What is required to be IRI compliant?

Petite Abeille petite.abeille at gmail.com
Mon Dec 28 12:22:27 GMT 2020



> On Dec 28, 2020, at 13:04, Petite Abeille <petite.abeille at gmail.com> wrote:
> 
> This is what people means by "normalization": everyone needs to agree how to encode "é" the same way, so everyone understand what "é" is.

See https://en.wikipedia.org/wiki/Unicode_equivalence#Normalization for an introduction.

This is not an abstract problem, as it can lead to unwelcome outcomes, see #Errors_due_to_normalization_differences . Or simply misunderstands.
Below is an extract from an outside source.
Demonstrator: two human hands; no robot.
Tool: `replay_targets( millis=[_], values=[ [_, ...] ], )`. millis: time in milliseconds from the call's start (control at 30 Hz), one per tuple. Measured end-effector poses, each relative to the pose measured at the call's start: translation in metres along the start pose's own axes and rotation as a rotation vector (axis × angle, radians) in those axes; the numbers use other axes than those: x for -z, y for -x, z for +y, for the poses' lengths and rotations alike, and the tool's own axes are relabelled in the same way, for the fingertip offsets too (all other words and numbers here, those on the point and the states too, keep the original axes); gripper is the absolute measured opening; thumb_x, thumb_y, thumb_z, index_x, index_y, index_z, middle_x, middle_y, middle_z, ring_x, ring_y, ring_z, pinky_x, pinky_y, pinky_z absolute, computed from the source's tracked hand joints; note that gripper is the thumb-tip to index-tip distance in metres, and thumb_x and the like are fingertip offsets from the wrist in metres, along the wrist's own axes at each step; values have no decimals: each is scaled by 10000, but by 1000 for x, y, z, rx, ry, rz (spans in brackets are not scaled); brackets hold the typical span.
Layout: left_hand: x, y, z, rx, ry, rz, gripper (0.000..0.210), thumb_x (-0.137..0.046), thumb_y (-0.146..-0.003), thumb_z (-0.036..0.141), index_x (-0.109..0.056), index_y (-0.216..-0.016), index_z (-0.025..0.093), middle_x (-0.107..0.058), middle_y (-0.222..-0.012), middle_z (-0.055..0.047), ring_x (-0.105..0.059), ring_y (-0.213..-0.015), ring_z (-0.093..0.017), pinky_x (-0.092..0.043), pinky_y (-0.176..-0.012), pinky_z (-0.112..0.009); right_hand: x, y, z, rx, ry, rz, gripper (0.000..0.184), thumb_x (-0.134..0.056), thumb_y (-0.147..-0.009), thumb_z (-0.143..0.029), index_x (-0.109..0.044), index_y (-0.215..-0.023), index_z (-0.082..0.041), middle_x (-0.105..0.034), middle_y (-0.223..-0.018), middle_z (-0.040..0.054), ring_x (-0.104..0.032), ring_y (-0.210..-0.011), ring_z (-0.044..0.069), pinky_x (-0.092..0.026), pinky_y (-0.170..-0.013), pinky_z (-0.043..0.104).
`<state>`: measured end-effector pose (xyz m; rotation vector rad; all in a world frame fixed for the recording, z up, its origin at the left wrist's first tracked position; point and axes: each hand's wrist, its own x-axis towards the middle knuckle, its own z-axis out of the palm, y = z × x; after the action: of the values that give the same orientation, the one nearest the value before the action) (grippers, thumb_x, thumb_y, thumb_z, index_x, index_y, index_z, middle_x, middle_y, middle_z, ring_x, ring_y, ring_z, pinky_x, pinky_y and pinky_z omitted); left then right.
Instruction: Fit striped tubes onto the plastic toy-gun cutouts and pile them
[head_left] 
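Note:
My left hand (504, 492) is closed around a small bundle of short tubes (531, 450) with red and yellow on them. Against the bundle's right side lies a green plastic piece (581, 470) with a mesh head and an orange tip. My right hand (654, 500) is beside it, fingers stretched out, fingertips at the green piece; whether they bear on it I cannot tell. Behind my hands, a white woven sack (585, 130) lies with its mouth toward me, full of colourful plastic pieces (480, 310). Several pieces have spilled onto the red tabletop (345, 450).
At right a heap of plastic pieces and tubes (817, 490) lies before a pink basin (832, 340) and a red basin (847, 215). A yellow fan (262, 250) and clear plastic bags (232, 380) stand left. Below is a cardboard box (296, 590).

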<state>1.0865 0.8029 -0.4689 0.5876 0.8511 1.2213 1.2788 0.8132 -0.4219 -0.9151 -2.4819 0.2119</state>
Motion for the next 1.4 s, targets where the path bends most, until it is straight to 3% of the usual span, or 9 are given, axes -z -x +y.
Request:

Furthermore, if you really want to go all the way in, you need to validate the UTF8 byte sequences as well.

In the same way as there are different ways to represent the very same character in Unicode, there are various ways to encode that character in Unicode Transformation Format (UTF). Some of them malicious.

See https://en.wikipedia.org/wiki/UTF-8#Invalid_sequences_and_error_handling for an introduction.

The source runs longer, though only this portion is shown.